-------- TASK INPUT --------

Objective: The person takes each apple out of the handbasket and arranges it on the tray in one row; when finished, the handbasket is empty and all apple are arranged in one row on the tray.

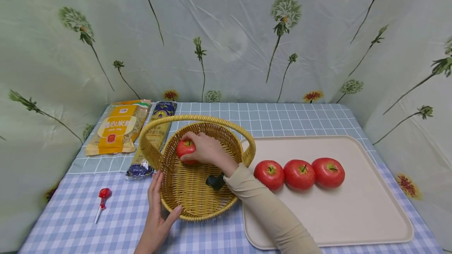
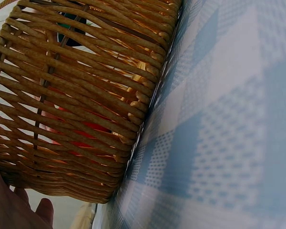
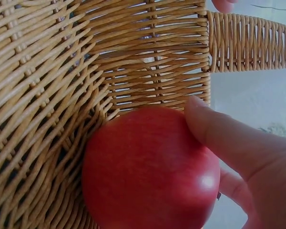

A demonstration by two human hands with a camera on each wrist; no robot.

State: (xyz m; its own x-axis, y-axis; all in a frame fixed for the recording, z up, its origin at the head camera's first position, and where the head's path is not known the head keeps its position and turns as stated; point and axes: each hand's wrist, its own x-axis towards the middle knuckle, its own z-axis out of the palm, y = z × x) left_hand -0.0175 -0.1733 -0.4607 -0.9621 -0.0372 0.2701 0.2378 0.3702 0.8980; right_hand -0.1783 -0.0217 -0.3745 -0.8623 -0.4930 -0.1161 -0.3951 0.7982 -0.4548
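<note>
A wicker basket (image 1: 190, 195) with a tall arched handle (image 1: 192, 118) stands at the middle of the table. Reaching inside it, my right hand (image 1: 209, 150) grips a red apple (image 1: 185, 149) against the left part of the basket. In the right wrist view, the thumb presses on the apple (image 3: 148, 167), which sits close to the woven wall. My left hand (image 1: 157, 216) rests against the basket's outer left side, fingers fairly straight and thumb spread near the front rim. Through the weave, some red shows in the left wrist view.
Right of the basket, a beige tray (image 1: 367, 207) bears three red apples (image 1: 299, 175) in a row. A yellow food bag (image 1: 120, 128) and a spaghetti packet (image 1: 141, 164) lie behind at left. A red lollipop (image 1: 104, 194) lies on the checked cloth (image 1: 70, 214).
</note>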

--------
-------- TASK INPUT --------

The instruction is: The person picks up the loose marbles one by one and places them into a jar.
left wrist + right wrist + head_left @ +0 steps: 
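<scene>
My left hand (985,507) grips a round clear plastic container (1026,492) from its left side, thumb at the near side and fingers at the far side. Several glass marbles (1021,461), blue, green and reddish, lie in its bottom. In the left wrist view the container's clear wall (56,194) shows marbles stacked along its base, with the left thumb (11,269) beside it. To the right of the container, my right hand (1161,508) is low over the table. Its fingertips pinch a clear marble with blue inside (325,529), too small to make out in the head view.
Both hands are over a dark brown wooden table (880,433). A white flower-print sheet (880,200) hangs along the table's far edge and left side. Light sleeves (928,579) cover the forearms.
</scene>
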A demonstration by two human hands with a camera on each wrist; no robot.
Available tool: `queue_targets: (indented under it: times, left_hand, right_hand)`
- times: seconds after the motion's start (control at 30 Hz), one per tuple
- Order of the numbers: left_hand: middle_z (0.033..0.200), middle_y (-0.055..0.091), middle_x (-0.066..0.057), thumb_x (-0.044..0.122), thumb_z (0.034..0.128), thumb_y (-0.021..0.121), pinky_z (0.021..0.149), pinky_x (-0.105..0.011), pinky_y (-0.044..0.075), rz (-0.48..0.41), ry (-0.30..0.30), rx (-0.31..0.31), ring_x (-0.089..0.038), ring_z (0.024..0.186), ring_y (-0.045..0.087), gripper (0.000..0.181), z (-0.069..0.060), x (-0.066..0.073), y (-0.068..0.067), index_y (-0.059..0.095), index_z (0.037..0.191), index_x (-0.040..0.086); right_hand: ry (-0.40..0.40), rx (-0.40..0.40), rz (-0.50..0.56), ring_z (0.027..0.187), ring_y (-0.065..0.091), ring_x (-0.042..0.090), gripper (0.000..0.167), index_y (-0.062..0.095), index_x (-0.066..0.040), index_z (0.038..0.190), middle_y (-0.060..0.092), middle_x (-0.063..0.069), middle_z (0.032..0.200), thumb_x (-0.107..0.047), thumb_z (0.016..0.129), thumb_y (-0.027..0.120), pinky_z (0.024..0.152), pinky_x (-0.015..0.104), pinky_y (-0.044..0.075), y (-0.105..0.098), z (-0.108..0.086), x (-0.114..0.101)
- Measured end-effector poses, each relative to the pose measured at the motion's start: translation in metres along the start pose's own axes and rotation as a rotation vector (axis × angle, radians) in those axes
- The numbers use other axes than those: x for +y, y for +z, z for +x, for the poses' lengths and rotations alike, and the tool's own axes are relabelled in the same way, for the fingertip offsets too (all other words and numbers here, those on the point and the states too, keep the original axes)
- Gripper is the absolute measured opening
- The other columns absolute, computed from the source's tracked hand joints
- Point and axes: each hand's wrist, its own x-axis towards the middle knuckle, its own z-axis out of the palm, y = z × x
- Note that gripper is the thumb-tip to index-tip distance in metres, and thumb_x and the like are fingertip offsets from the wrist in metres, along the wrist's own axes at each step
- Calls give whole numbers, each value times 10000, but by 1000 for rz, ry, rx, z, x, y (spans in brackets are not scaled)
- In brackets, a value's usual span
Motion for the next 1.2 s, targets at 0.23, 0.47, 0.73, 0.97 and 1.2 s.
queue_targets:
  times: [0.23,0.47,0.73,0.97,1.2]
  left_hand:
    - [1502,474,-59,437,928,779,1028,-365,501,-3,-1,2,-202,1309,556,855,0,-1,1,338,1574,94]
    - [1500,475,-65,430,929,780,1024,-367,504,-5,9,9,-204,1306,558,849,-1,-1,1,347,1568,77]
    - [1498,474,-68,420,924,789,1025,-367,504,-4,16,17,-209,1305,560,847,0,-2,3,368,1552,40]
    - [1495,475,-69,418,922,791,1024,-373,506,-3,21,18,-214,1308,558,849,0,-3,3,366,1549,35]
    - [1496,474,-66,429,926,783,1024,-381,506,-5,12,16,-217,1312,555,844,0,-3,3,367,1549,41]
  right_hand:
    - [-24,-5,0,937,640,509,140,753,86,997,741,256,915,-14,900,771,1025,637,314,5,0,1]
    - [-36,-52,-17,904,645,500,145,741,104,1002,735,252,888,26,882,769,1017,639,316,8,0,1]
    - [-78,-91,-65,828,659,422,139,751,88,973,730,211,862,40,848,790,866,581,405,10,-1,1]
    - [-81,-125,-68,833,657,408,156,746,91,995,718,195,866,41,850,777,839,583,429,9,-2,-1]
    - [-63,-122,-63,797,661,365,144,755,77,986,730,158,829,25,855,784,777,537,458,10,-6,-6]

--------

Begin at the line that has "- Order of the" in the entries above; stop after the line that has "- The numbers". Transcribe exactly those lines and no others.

- Order of the numbers: left_hand: middle_z (0.033..0.200), middle_y (-0.055..0.091), middle_x (-0.066..0.057), thumb_x (-0.044..0.122), thumb_z (0.034..0.128), thumb_y (-0.021..0.121), pinky_z (0.021..0.149), pinky_x (-0.105..0.011), pinky_y (-0.044..0.075), rz (-0.48..0.41), ry (-0.30..0.30), rx (-0.31..0.31), ring_x (-0.089..0.038), ring_z (0.024..0.186), ring_y (-0.045..0.087), gripper (0.000..0.181), z (-0.069..0.060), x (-0.066..0.073), y (-0.068..0.067), index_y (-0.059..0.095), index_z (0.037..0.191), index_x (-0.040..0.086); right_hand: ry (-0.40..0.40), rx (-0.40..0.40), rz (-0.50..0.56), ring_z (0.027..0.187), ring_y (-0.065..0.091), ring_x (-0.042..0.090), gripper (0.000..0.167), index_y (-0.062..0.095), index_x (-0.066..0.040), index_z (0.038..0.190), middle_y (-0.060..0.092), middle_x (-0.063..0.069), middle_z (0.032..0.200), thumb_x (-0.107..0.047), thumb_z (0.016..0.129), thumb_y (-0.027..0.120), pinky_z (0.024..0.152), pinky_x (-0.015..0.104), pinky_y (-0.044..0.075), y (-0.105..0.098), z (-0.108..0.086), x (-0.114..0.101)
- Measured end-effector poses, each relative to the pose measured at the motion's start: translation in metres along the start pose's own axes and rotation as a rotation vector (axis × angle, radians) in those axes
- The numbers use other axes than those: x for +y, y for +z, z for +x, for the poses' lengths and rotations alike, and the tool's own axes are relabelled in the same way, for the fingertip offsets too (all other words and numbers here, those on the point and the states too, keep the original axes)

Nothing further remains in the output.